## [About this exercise]
Transcribe this listing exactly; omit the pictures.

## [Data excerpt]
---

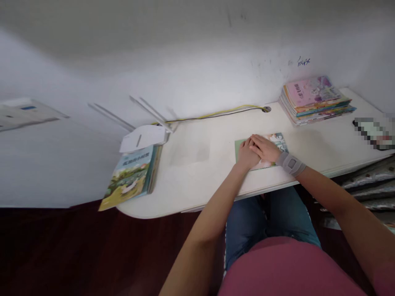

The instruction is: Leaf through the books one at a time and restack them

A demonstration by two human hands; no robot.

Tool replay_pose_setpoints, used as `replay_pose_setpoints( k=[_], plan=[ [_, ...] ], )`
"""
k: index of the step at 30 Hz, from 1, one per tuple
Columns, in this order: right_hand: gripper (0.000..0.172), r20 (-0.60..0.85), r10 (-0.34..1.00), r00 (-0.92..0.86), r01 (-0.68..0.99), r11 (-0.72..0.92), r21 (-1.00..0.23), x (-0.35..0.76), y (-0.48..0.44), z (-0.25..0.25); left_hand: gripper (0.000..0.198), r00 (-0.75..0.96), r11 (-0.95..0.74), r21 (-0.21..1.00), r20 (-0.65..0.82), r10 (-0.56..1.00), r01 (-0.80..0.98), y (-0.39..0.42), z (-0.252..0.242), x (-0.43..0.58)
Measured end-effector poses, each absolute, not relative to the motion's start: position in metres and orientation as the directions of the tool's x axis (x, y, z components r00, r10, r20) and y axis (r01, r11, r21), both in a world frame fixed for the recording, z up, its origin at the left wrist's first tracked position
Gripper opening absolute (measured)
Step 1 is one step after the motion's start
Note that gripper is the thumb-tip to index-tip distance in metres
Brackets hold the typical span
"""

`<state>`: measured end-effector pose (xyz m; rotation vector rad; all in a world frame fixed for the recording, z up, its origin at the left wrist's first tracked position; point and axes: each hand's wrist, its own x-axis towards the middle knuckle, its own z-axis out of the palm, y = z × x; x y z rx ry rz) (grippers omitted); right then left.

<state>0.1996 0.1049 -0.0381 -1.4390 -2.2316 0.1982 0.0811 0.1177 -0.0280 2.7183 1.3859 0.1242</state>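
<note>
A thin picture book point(280, 141) with a green edge and a colourful cover lies flat near the front edge of the white table point(191, 176). My left hand point(247, 156) rests palm down on it, fingers stretched out. Over the fingers of that hand lies my right hand point(267, 149), also flat, with a grey band point(291, 163) around the wrist. Together they cover the middle of the book. Neither hand grips anything.
A stack of books point(314, 92) stands at the back right, near a blurred phone-like thing point(375, 131). At the left, a white router point(143, 137) with antennas sits on a pile of books point(132, 174). Cables point(216, 114) run along the wall into a table hole.
</note>
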Motion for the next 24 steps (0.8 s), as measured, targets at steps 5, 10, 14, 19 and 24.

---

## [Task output]
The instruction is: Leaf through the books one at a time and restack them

A demonstration by two human hands; no robot.

Tool replay_pose_setpoints, used as `replay_pose_setpoints( k=[_], plan=[ [_, ...] ], )`
"""
k: index of the step at 30 Hz, from 1, one per tuple
Columns, in this order: right_hand: gripper (0.000..0.172), r20 (-0.60..0.85), r10 (-0.34..1.00), r00 (-0.92..0.86), r01 (-0.68..0.99), r11 (-0.72..0.92), r21 (-1.00..0.23), x (-0.35..0.76), y (-0.48..0.44), z (-0.25..0.25); left_hand: gripper (0.000..0.198), r00 (-0.75..0.96), r11 (-0.95..0.74), r21 (-0.21..1.00), r20 (-0.65..0.82), r10 (-0.56..1.00), r01 (-0.80..0.98), y (-0.39..0.42), z (-0.252..0.242), x (-0.43..0.58)
Measured end-effector poses, each absolute, not relative to the motion's start: position in metres and orientation as the directions of the tool's x axis (x, y, z components r00, r10, r20) and y axis (r01, r11, r21), both in a world frame fixed for the recording, z up, its origin at the left wrist's first tracked position
Gripper opening absolute (measured)
Step 1 is one step after the motion's start
Note that gripper is the thumb-tip to index-tip distance in metres
Brackets hold the typical span
"""

`<state>`: measured end-effector pose (xyz m; rotation vector rad; all in a world frame fixed for the recording, z up, its origin at the left wrist's first tracked position; point and axes: each hand's wrist, its own x-axis towards the middle knuckle, its own z-axis out of the palm, y = z × x; x y z rx ry rz) (grippers omitted); right then left.

<state>0.1996 0.1049 -0.0381 -1.4390 -2.2316 0.1982 0.0811 0.1177 -0.0280 2.7183 1.3859 0.1242</state>
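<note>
A thin picture book point(280, 141) with a green edge and a colourful cover lies flat near the front edge of the white table point(191, 176). My left hand point(247, 156) rests palm down on it, fingers stretched out. Over the fingers of that hand lies my right hand point(267, 149), also flat, with a grey band point(291, 163) around the wrist. Together they cover the middle of the book. Neither hand grips anything.
A stack of books point(314, 92) stands at the back right, near a blurred phone-like thing point(375, 131). At the left, a white router point(143, 137) with antennas sits on a pile of books point(132, 174). Cables point(216, 114) run along the wall into a table hole.
</note>
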Motion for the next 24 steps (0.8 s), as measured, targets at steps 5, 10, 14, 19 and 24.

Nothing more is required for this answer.